YOUR TASK - In the listing below, how many lines contain the word "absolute"? Answer with the number alone.

DATASET EXCERPTS -

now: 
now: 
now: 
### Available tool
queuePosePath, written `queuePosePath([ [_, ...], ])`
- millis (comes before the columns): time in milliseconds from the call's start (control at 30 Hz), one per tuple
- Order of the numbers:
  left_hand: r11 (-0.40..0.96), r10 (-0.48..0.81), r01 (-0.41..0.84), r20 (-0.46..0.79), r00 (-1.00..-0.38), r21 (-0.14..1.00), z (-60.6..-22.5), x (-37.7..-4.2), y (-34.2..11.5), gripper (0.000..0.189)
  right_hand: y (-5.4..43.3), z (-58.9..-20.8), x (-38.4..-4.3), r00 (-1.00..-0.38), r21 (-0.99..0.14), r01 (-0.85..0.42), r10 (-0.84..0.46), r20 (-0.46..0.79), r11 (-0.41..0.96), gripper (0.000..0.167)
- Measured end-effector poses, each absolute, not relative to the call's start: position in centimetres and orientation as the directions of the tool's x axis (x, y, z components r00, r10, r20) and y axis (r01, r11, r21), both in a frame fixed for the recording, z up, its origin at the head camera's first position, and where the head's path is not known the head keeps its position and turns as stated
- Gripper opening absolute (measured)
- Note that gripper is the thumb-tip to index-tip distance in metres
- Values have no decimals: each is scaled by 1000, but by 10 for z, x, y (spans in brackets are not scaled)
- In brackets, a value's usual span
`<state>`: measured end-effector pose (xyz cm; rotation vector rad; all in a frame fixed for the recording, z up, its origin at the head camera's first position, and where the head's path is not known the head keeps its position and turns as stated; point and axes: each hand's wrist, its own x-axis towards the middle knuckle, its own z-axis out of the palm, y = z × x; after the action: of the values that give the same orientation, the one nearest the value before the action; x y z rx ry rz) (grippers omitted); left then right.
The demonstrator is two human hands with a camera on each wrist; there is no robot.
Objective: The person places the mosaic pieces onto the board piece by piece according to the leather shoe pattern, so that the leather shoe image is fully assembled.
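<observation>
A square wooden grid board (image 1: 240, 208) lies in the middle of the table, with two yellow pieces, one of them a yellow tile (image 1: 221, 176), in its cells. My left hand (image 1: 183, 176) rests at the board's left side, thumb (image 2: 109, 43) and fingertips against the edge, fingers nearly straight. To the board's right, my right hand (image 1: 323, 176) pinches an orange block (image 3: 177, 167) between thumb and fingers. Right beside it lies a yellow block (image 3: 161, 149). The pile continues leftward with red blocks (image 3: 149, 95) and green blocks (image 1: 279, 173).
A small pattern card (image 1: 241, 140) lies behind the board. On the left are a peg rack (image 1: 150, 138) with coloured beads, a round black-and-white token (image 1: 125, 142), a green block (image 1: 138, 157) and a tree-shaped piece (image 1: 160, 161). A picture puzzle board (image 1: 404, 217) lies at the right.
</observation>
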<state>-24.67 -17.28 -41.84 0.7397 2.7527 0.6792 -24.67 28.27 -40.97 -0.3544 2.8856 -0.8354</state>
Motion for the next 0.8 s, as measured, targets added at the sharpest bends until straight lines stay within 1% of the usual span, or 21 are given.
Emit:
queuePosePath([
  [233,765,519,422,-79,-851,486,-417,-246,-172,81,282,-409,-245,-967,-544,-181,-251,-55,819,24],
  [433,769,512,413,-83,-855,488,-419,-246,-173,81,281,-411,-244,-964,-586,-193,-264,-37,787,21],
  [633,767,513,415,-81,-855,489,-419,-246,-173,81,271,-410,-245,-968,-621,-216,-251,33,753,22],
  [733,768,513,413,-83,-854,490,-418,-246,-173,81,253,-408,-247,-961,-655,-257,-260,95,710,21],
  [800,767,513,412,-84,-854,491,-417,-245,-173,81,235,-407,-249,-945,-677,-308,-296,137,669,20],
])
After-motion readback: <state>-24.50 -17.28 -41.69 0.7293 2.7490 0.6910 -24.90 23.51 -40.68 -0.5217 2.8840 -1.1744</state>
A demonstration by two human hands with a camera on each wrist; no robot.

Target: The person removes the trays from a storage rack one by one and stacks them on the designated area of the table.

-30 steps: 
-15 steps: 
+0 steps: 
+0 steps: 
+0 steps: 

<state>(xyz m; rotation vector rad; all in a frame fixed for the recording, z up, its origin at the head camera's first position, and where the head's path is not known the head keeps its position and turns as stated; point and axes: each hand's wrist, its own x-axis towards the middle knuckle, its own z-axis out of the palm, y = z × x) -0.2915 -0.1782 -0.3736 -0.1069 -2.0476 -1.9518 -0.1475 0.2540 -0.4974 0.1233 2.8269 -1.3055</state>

ANSWER BELOW - 2